Yesterday my husband and I purchased our first rat, Tom Hanks. He seems to be doing well in his new environment so far, but there are some things I've become worried about. (I feel like a first time parent, I'm constantly checking on him, and I'm very nervous!) so if you could provide answers, I would be extremely grateful.

I purchased the rat before doing any research, which I now realize wasn't a fantastic idea, and out of character for me, too. I only have a 10 gallon tank, and I've become quite anxious about it. I want a cage immediately, but don't have the money right now. He has chew toys, a wheel and things to play with... but I'm scared he'll become bored and maybe develop psychological problems before I am able to get a cage. 
I am also scared that he'll become lonely being by himself, no matter how much attention we give him. I'm hoping to get him a friend quite soon. 

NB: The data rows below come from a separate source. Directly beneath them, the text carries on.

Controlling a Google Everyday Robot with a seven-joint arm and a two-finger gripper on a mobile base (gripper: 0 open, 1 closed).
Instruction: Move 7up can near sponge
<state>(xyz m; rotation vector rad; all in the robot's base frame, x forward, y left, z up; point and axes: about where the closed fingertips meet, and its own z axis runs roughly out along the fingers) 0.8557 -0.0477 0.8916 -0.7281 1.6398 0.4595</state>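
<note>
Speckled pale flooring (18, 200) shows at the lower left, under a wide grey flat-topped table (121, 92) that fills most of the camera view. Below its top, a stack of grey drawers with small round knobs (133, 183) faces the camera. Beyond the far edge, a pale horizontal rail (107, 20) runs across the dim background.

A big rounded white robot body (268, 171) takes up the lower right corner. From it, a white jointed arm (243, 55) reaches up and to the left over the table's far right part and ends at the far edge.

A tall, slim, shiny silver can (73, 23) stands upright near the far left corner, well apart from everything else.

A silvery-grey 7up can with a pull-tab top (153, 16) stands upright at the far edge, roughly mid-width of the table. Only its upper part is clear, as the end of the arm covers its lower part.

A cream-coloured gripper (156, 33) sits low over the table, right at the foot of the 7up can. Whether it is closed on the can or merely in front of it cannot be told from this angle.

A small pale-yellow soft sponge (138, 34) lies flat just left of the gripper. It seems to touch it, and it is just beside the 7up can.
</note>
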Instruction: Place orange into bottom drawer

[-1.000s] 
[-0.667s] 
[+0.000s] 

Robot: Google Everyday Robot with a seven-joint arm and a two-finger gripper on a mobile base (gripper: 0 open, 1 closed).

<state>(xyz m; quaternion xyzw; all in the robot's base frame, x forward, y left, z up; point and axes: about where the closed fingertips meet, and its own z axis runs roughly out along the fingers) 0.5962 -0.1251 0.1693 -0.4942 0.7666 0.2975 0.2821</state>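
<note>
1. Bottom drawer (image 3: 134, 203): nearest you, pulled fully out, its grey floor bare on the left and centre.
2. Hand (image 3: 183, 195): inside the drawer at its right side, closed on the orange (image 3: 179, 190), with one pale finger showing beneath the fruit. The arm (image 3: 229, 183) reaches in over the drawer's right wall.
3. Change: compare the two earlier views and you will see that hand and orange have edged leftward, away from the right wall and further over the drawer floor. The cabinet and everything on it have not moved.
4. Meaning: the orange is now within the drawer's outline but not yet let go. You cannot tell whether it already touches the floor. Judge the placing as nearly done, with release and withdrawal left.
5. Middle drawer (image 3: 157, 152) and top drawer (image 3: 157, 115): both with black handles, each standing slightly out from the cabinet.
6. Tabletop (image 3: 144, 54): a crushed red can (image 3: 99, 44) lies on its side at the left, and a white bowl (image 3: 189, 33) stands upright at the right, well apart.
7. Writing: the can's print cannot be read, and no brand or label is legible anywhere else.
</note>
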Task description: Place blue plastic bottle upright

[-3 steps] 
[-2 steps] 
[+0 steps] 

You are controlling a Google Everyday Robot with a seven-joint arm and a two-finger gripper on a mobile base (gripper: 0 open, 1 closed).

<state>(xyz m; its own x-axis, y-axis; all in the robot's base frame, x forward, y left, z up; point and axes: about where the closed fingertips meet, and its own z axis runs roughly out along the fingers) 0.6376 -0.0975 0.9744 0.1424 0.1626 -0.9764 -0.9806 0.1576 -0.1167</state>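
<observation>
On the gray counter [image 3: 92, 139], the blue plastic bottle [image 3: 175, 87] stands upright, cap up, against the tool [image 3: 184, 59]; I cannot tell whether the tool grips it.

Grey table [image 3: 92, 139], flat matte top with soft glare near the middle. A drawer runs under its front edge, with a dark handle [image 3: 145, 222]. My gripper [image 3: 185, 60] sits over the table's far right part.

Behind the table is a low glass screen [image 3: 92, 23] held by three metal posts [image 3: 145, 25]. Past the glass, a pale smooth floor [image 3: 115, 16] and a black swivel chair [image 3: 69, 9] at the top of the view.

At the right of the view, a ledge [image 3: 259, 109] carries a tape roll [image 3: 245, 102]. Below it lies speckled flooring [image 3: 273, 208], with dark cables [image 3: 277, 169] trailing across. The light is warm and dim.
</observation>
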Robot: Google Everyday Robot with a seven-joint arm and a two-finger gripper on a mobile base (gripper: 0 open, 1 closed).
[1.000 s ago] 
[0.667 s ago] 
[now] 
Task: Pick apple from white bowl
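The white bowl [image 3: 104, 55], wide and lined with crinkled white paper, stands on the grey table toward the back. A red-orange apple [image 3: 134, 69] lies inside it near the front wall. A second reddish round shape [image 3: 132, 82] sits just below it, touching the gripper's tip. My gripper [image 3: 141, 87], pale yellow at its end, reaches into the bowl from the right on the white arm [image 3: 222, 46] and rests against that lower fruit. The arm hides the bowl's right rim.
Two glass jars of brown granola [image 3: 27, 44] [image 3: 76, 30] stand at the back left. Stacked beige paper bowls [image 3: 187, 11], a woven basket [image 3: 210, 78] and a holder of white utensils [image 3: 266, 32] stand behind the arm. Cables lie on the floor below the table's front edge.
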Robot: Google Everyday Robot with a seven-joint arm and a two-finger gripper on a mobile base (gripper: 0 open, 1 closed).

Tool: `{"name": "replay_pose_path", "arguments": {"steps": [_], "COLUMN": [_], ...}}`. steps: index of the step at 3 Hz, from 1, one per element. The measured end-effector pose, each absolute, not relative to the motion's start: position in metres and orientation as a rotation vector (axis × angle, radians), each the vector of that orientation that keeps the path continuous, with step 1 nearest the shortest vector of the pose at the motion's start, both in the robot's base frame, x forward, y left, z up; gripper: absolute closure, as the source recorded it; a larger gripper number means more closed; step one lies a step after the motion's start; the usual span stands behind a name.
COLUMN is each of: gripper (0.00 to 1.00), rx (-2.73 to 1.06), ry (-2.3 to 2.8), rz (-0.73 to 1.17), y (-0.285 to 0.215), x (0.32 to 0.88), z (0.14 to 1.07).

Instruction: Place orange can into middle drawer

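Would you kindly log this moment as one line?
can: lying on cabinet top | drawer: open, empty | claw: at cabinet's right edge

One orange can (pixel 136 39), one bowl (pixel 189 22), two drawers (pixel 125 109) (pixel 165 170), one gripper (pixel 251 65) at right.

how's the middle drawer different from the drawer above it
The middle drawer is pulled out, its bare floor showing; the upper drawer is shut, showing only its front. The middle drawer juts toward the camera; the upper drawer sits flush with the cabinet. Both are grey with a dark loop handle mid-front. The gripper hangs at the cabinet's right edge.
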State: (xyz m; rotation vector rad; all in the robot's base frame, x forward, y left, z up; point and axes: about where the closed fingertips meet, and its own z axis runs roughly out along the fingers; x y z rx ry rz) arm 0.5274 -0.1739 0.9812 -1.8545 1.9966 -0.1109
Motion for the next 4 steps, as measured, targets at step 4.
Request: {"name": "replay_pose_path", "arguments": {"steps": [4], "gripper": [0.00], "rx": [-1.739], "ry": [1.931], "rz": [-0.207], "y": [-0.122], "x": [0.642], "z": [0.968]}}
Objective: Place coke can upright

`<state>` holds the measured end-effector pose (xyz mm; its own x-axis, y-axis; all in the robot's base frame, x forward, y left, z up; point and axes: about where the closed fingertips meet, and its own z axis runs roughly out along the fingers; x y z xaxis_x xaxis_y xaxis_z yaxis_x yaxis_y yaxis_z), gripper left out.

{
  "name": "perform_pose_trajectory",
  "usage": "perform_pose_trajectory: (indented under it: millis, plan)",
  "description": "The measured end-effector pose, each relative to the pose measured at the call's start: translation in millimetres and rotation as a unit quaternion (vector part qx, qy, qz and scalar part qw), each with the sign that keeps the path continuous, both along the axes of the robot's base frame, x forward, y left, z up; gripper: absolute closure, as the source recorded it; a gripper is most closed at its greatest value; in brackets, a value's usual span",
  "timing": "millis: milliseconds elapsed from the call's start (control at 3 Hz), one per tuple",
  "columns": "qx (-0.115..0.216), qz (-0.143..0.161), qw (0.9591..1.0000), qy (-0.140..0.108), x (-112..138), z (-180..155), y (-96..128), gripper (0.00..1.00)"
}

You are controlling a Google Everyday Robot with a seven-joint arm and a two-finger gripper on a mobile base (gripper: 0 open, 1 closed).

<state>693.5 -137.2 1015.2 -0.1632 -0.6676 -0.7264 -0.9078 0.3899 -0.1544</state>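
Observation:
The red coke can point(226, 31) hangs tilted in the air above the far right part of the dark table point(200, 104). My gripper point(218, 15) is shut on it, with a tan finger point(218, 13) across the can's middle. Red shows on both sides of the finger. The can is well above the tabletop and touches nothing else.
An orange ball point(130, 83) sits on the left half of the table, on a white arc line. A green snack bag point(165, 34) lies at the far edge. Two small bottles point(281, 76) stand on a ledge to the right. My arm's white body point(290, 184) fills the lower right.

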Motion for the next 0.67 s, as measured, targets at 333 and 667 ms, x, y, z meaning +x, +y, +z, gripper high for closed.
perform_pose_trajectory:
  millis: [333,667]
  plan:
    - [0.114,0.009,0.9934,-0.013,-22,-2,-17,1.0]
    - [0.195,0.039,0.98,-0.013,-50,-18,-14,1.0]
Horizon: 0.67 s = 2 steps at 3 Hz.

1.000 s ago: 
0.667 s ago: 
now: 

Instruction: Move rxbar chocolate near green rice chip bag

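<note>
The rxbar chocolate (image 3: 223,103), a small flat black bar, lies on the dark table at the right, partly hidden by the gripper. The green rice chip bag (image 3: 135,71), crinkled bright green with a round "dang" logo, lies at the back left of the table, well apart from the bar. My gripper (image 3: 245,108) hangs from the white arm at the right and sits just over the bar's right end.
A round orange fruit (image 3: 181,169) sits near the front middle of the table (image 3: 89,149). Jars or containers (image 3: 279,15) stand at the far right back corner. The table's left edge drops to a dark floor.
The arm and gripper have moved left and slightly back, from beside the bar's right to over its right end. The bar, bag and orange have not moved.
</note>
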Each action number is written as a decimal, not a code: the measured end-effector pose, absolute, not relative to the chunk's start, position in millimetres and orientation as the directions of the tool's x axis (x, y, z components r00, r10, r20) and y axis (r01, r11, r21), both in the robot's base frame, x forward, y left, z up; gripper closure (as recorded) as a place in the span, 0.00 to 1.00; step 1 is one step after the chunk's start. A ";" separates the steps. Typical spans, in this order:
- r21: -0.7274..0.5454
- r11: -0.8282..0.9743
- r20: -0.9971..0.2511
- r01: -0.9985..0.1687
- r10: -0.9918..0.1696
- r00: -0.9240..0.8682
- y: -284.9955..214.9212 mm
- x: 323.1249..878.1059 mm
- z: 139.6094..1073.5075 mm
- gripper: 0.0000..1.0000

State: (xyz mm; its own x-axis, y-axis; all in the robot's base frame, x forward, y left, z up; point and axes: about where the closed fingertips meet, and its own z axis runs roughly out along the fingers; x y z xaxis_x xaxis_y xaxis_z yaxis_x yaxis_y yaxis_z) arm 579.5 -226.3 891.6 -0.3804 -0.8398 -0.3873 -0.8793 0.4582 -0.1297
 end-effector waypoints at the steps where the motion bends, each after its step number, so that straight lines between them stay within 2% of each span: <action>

Secondly he seems to be sneezing a lot. I've read up on it quite a bit, and I know that he's getting used to our smells, but after handling him on our bed for 30-40 minutes, we put him back in his cage and he began cleaning his face non-stop, and then began sneezing quite wildly. I don't think his tank is too cold, or too warm. We don't have pine or cedar bedding... we have absorbent recycled paper bedding.
I'm hoping perhaps in a week his sneezing might calm down a bit.

Thanks!


----------



## kimowen (Aug 20, 2010)

i am also a new rat owner ive had 1 female rat now for hmm. . how long. . maybe 6 months. i have a homemade cage made frome plywood and covered with lynolium flooring its cute but i need to upgrade. lea my rat sneezed when i first got her for quite awhile and over time she just stopped sneezing. she also would bite me when i tried to get her out half the time, but after she was out of her cage she wouldnt bite. i think it was like her home teritory type aggresion. i made sure i held her a couple times a day for like 30 min and i would put babyfood on my finger forcing her to come eat from my hand the first week or so. she now LOVES ME  i put my hand in and she gets up and usually if shes laying down want me to just scratch her ears and head! shes cuddly in her cage but when you get her out she likes to run around and pop in and out of from under the dressers lol. she loves it on my shoulder now too! im sure your rat will stop sneezing and acting skidish over time. thought you might enjoy my rat story lol. hope he warms up to you.


----------



## wendyrblack (Jan 7, 2011)

Hi Icee!!! I'm also a first-time rat owner so I understand your concerns...one of my boys is sneezing too so I've booked an appointment at the vet's tomorrow as I'm afraid he might have caught a chill and I don't want it to get any worse. However, yours sounds like he might be allergic to something...is he still sneezing? I'm sure the others will have more expert advice but I've heard you can try not wearing perfume and changing the detergent you use for your sheets....good luck with Tom Hanks and best of luck in finding him a buddy!!!


----------



## Spoonrat (Sep 23, 2010)

Sneezing when you first get your rat/s is pretty normal so try not to worry too much. If it doesn't settle down after a week or 2 it might be worth a vet visit. You can check his lungs by holding his chest and back up to your ear, just keep a listen out for any wheezing, clicking or congestion 

He needs to live with another rat so try and sort out a friend for him as soon as possible. If he's still very young intros shouldn't be a problem. This should be a priority as he will be lonely on his own.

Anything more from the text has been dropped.